WHAT IS BEING ASKED: The line containing "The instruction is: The" marks the end; return exactly every line from the start of the records up to and including it, but no pictures.

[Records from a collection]
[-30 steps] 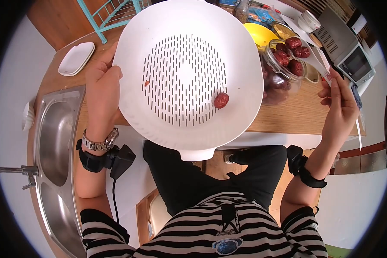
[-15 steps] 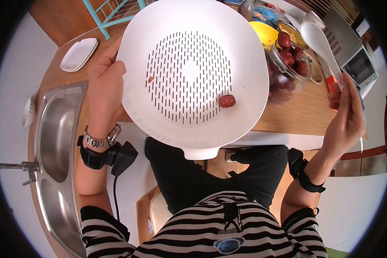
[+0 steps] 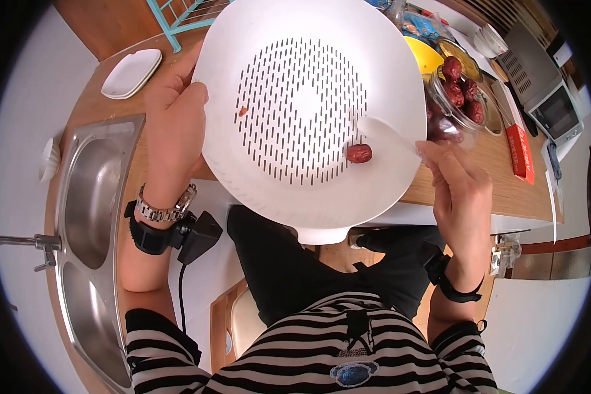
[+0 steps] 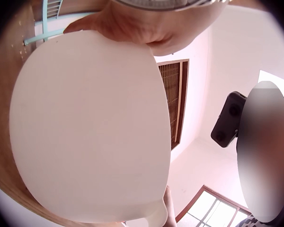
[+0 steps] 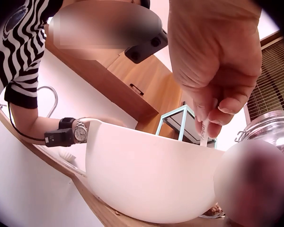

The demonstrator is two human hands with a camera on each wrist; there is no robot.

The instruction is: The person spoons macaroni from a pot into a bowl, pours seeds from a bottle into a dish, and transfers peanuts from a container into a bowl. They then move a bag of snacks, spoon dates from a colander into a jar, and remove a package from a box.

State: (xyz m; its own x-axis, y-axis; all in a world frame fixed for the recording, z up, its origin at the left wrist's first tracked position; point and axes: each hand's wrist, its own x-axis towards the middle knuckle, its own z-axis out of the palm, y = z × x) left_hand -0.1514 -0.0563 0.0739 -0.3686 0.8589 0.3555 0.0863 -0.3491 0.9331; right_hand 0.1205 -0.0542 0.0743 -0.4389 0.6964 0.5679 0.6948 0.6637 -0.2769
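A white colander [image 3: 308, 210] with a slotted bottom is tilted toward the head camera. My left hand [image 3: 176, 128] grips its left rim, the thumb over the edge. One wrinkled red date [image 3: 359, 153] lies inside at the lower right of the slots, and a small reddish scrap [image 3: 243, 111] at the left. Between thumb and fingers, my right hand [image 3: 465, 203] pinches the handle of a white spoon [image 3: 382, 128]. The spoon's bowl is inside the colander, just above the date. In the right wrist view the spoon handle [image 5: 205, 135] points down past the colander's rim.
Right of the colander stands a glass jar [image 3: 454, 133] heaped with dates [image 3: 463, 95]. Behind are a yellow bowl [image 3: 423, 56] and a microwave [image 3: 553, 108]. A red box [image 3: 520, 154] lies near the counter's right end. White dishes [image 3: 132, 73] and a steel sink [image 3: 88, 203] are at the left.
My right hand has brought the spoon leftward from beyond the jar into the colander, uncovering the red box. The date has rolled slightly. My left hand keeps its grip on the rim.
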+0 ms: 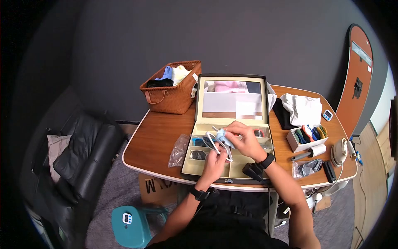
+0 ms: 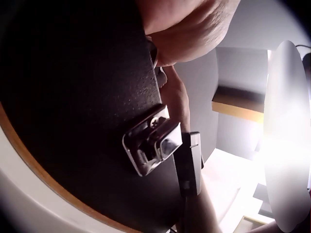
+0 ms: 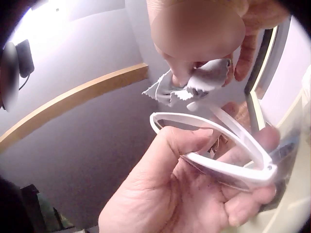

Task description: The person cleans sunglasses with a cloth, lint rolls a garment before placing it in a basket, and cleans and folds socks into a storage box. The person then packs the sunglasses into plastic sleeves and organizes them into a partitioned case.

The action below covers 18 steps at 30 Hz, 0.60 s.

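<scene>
My left hand (image 1: 212,167) holds a pair of white-framed sunglasses (image 3: 257,174), its thumb on a lens, as the right wrist view shows. Just above them, my right hand (image 1: 248,144) pinches a crumpled light-blue lens cloth (image 3: 209,80) with a zigzag edge. Both hands are over a dark, cream-lined glasses case (image 1: 238,170) whose lid with a window stands up at the back. Other eyewear, including dark-lensed glasses (image 1: 198,155), lies in its compartments. In the left wrist view, a metal clasp (image 2: 155,141) shows on the case front; the sunglasses are hidden there.
A clear plastic bag (image 1: 179,150) lies left of the case, with a woven basket (image 1: 178,99) of clothes behind. On the right are folded white cloth (image 1: 304,110), a box (image 1: 309,145) of rolled items, a lint roller (image 1: 311,152) and a small iron (image 1: 339,151).
</scene>
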Available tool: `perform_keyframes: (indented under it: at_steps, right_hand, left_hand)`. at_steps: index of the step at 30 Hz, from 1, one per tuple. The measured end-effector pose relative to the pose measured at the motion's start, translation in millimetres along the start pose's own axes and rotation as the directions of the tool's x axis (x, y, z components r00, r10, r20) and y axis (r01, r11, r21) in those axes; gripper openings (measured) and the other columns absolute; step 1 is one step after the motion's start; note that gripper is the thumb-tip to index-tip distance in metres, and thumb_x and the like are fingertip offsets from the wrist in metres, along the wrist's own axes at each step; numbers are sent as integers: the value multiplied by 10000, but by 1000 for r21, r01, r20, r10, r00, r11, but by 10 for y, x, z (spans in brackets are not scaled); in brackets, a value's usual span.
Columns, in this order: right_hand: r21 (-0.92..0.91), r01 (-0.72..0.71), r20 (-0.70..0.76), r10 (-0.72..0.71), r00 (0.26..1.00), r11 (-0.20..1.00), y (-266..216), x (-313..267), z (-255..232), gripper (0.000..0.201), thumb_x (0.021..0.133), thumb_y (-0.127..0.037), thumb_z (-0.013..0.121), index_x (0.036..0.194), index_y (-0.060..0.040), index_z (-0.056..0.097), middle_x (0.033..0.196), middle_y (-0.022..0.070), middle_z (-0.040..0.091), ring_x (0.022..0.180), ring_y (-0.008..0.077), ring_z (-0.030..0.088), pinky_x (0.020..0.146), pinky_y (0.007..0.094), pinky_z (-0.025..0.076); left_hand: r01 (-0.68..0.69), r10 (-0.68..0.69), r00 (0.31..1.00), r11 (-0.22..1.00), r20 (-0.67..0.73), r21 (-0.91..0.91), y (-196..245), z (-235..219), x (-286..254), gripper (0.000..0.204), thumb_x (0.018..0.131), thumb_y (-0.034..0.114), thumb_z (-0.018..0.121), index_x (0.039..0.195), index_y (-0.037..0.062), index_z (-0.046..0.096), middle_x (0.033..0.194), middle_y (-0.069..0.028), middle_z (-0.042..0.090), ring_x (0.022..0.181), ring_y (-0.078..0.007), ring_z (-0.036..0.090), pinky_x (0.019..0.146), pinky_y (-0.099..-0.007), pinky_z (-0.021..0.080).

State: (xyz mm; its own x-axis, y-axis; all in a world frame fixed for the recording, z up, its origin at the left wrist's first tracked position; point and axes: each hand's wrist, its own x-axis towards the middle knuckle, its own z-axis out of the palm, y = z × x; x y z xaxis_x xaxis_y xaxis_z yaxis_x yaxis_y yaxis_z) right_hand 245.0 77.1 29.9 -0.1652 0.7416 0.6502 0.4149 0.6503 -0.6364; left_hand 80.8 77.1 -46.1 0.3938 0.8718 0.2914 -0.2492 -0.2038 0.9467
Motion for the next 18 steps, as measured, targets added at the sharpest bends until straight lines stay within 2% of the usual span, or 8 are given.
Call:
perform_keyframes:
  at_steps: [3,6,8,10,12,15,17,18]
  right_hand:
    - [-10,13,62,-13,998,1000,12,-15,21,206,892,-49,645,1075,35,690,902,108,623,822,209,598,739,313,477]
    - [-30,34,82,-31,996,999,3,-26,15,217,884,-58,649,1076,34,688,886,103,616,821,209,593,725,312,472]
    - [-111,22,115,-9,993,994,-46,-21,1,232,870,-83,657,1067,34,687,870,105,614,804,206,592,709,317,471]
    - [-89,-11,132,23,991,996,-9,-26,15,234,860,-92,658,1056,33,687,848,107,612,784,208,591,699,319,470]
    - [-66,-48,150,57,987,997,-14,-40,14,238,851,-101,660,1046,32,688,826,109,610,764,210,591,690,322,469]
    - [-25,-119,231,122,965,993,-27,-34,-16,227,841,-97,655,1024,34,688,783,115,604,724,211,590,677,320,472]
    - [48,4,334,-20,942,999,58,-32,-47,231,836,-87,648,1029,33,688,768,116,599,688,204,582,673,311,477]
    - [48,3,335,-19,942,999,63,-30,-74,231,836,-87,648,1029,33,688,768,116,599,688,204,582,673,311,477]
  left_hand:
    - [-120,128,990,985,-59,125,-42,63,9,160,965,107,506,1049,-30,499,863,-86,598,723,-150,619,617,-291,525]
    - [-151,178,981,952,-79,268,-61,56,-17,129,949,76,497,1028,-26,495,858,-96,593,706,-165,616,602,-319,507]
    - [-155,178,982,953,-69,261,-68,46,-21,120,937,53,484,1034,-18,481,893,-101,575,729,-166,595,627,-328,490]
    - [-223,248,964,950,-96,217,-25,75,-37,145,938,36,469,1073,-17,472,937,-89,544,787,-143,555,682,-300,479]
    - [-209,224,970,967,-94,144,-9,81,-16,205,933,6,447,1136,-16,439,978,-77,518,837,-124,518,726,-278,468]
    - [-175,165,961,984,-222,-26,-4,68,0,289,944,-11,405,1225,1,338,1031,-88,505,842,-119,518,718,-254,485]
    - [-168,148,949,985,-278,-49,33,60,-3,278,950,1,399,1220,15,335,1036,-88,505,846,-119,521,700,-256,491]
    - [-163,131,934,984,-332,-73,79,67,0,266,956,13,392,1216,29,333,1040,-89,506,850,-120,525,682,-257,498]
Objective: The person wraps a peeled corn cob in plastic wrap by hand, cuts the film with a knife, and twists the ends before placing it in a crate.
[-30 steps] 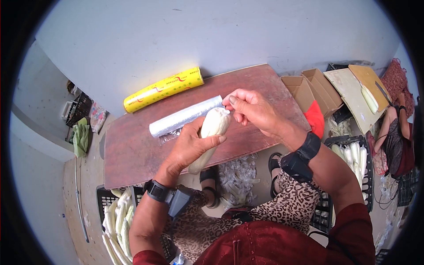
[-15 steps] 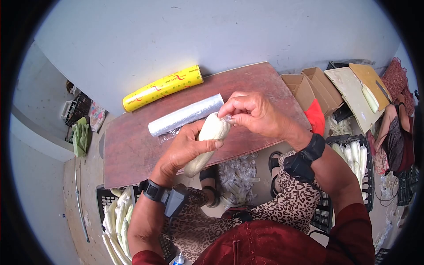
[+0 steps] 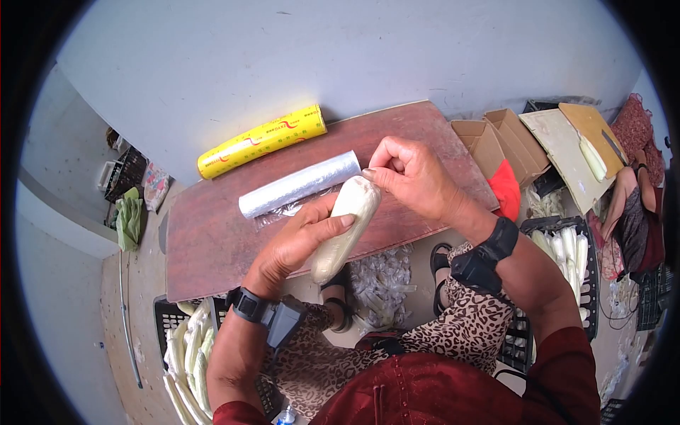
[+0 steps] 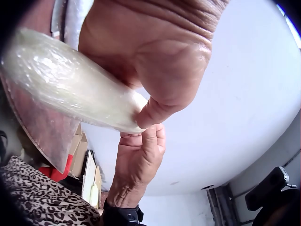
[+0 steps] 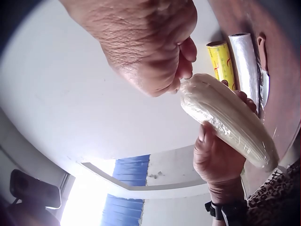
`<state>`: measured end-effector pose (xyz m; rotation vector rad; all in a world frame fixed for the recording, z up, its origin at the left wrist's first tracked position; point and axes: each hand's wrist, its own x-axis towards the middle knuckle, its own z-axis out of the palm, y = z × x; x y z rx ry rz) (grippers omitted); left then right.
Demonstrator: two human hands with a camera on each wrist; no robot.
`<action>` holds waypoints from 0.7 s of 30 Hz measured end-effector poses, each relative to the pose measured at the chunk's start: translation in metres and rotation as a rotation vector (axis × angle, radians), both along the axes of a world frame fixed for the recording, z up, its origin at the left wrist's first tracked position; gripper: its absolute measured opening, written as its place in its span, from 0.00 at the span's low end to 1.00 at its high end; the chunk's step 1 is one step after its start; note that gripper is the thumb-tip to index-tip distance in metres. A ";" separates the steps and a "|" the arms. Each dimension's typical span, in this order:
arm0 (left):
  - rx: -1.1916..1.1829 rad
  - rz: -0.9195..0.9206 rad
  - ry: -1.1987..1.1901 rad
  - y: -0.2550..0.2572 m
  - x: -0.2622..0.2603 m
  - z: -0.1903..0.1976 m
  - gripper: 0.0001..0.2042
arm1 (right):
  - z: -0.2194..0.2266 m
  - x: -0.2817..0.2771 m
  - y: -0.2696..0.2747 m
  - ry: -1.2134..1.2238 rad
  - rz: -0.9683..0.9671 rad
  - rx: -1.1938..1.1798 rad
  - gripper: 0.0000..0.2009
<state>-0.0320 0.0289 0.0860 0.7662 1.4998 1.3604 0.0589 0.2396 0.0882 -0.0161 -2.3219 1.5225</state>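
Note:
My left hand [image 3: 301, 237] grips a long pale vegetable [image 3: 343, 237], tightly wrapped in clear film, with the thumb along its side. It is tilted over the table's near edge, upper end toward the wall. At that upper end my right hand [image 3: 418, 180] has its thumb and curled forefinger together, pinching the film. In the left wrist view the wrapped vegetable [image 4: 61, 80] shines under smooth film. The right wrist view shows the right hand's fingertips [image 5: 187, 74] right at the vegetable's end. Behind the hands lies a roll of clear film [image 3: 301, 185] on the reddish table [image 3: 205, 248].
A yellow printed roll [image 3: 262, 142] lies near the wall, and a knife [image 5: 264, 66] beside the clear roll. Black crates of pale vegetables stand left [image 3: 164, 312] and right [image 3: 593, 283]. Cardboard boxes [image 3: 506, 149] and a red cloth [image 3: 504, 190] are at the right; plastic scraps [image 3: 379, 283] lie below.
The wrapped vegetable has shifted slightly right and its near end has swung into fuller view. My right hand first came in to the upper end, then drew up slightly, its fingers still at the tip.

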 end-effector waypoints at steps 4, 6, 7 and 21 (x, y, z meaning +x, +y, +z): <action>-0.007 0.001 0.095 0.002 0.004 0.004 0.26 | 0.000 0.000 0.000 0.052 0.038 -0.096 0.03; -0.002 -0.006 0.119 0.004 0.005 0.003 0.25 | 0.001 0.001 -0.002 0.129 0.065 -0.140 0.03; -0.002 -0.003 0.121 0.004 0.004 0.003 0.25 | 0.001 0.001 -0.001 0.169 0.049 -0.057 0.02; 0.103 0.128 0.195 0.008 0.000 -0.005 0.26 | 0.015 0.006 0.000 -0.033 -0.082 0.140 0.11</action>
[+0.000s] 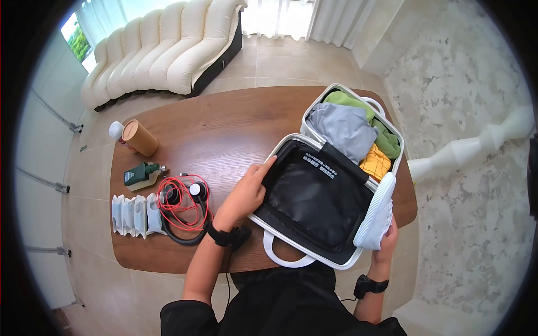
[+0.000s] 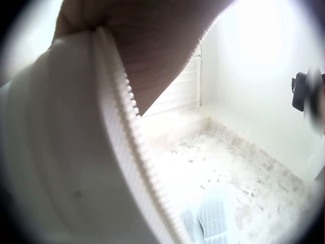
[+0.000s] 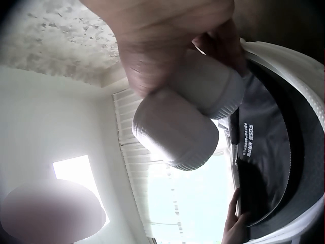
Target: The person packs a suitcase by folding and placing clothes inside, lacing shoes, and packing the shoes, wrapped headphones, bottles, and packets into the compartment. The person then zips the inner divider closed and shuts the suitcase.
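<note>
A small white suitcase point(image 1: 269, 231) lies open on the wooden table, its black-lined half point(image 1: 314, 196) nearest the person. Folded grey point(image 1: 344, 129), green point(image 1: 385, 140) and yellow point(image 1: 376, 162) clothes fill the far half. My left hand point(image 1: 246, 190) grips the left rim of the near half; in the left wrist view the hand crosses its zipper point(image 2: 133, 119). With my right hand point(image 1: 388, 238) I hold a pair of white shoes point(image 1: 374, 218) over the right rim. Both rounded toes point(image 3: 175, 132) show side by side in the right wrist view.
Left on the table are black headphones point(image 1: 188, 241) with a tangled red cable point(image 1: 178, 210), several small tissue packs point(image 1: 134, 215), a green-labelled bottle point(image 1: 140, 176), a brown cylinder point(image 1: 140, 138) and a white-capped bottle point(image 1: 116, 131). A cream sofa point(image 1: 162, 45) stands beyond.
</note>
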The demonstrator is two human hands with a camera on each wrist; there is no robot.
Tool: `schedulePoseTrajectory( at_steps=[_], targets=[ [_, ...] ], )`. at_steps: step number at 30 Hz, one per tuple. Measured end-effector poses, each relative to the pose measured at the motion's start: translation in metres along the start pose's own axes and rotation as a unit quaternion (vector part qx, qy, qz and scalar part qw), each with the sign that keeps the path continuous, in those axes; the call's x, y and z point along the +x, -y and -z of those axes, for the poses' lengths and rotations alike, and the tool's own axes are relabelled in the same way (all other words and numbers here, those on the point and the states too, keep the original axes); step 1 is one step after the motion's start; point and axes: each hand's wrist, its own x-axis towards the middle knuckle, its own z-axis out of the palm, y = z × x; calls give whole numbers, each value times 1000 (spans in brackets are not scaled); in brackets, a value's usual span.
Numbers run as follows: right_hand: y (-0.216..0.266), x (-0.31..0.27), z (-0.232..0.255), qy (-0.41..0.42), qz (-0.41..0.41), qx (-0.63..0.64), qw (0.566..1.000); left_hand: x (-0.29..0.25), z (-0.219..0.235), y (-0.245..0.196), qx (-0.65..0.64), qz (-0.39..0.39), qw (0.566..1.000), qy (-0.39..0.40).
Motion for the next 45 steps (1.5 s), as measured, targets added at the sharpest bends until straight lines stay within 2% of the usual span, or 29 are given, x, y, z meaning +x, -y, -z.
schedulePoseTrajectory(
  at_steps=[7, 10, 12, 15, 19, 21, 23, 25, 26, 27, 29, 30, 31, 33, 35, 38, 45],
  targets=[
    [16, 13, 3, 40, 3, -7, 999, -35, 0, -26, 16, 33, 997, -62],
    [24, 24, 2, 62, 32, -44, 997, -51, -1, -41, 32, 52, 994, -89],
    [22, 34, 4, 86, 69, -55, 992, -61, -1, -57, 32, 96, 989, -106],
    [38, 46, 1, 89, 71, -52, 992, -73, -4, -76, 30, 127, 983, -128],
    [32, 55, -25, 74, 45, -41, 995, -98, -12, -78, 33, 147, 973, -175],
    [25, 62, -32, 88, 84, -35, 992, -107, -20, -79, 159, 97, 955, -229],
    [27, 69, -35, 94, 91, -25, 991, -112, -19, -99, 173, 111, 954, -216],
    [36, 77, -35, 103, 112, -45, 987, -111, -17, -123, 268, 42, 951, -149],
    [31, 78, -41, 107, 121, -48, 986, -110, -16, -116, 283, -8, 949, -141],
    [32, 79, -44, 105, 118, -48, 986, -108, -15, -113, 284, -9, 949, -138],
    [37, 78, -49, 124, 127, -82, 981, -103, -11, -103, 221, -64, 973, 31],
    [25, 72, -62, 127, 130, -81, 980, -104, -7, -82, 252, -76, 963, 51],
    [25, 70, -63, 127, 129, -81, 980, -99, -4, -83, 251, -76, 964, 52],
    [24, 69, -66, 128, 156, -111, 973, -89, 3, -86, 238, -26, 965, 105],
    [30, 64, -68, 128, 151, -122, 973, -85, 1, -84, 252, -44, 961, 105],
    [26, 61, -77, 147, 177, -139, 963, -84, -6, -70, 267, -18, 952, 149],
    [24, 64, -81, 148, 157, -122, 969, -84, -24, -63, 307, -35, 942, 134]
  ],
)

SOLUTION TO THE PROBLEM:
[-30 steps] 
[-15 steps] 
[+0 steps] 
[+0 steps] 
[+0 steps] 

The demonstrator is two human hands with a camera on each wrist; there is no robot.

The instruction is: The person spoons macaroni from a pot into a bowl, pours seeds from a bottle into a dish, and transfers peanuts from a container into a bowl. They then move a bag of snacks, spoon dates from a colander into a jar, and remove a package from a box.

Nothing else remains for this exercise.